(PROBLEM): Of the material below, only the lines from the line containing "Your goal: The" down to the line containing "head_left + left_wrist" belong in the answer, written out exactly.

(DATASET CONTENT):
____
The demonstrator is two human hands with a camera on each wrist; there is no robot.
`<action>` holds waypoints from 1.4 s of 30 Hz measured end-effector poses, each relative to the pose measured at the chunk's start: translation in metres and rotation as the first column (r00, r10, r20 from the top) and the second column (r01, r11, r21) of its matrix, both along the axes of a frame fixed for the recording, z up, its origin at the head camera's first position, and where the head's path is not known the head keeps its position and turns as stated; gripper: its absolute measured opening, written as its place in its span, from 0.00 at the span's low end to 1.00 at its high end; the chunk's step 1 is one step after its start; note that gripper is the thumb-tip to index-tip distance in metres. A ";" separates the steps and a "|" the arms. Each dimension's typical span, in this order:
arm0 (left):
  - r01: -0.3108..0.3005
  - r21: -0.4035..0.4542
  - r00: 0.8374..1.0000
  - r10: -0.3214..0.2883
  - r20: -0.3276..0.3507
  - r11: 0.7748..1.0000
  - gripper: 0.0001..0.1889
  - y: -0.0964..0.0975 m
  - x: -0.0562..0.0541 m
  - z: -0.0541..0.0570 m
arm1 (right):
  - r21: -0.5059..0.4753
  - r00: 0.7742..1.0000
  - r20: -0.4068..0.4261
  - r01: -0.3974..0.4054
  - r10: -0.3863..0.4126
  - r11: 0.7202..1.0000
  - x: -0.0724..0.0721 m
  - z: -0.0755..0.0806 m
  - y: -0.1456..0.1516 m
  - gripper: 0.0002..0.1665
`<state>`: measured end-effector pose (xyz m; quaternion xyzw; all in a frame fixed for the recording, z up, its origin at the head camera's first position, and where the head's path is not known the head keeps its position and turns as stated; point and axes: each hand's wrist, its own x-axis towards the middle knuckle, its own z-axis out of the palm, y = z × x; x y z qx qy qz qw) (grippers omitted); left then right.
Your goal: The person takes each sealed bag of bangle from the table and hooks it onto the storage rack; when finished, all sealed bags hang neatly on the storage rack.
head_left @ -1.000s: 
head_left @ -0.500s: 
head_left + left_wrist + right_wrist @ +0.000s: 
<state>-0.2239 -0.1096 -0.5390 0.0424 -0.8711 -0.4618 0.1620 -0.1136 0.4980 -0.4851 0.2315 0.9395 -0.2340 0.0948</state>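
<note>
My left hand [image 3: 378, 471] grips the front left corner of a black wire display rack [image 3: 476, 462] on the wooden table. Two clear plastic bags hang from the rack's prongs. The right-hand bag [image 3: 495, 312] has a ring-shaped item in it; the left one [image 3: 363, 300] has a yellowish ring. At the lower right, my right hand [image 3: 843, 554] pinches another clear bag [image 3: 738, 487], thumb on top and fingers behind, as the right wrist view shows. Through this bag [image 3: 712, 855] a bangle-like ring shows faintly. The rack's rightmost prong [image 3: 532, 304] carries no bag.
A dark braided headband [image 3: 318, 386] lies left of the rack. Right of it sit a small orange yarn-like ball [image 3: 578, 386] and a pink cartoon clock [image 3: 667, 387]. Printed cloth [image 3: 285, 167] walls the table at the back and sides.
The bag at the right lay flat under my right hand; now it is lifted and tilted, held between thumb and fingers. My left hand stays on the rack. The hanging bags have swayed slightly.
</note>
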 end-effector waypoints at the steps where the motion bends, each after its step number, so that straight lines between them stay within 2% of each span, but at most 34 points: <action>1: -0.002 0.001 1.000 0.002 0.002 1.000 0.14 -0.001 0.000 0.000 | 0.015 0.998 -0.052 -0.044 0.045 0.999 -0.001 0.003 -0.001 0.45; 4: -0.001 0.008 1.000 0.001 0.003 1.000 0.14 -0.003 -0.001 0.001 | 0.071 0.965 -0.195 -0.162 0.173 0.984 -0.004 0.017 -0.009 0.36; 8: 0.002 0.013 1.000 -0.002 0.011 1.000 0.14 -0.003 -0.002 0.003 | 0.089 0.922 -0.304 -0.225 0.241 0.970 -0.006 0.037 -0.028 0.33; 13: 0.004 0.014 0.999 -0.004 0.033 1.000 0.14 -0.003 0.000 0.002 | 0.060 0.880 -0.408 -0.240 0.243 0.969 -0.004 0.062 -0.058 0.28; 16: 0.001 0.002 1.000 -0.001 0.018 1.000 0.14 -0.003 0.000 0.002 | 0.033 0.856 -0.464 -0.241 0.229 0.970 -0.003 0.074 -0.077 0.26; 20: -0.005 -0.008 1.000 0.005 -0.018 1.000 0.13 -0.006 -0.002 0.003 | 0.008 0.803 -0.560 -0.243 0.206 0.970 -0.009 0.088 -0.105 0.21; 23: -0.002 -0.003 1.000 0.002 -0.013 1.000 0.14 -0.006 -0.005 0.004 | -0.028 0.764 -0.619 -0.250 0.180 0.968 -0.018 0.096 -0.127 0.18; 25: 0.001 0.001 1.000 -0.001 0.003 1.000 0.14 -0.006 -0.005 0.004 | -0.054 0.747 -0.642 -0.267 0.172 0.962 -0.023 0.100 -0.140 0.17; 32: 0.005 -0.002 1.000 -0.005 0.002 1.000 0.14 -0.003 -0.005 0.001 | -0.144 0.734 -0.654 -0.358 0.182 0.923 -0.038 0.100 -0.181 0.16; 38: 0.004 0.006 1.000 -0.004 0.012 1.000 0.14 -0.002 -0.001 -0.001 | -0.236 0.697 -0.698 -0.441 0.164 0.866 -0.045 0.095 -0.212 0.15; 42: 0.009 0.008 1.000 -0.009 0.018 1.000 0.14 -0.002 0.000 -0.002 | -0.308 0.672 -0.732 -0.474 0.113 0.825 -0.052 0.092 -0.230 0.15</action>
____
(FINISHED TASK):
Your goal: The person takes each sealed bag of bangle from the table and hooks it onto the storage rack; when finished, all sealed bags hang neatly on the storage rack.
head_left @ -1.000s: 
head_left @ -0.500s: 
head_left + left_wrist + right_wrist @ +0.000s: 

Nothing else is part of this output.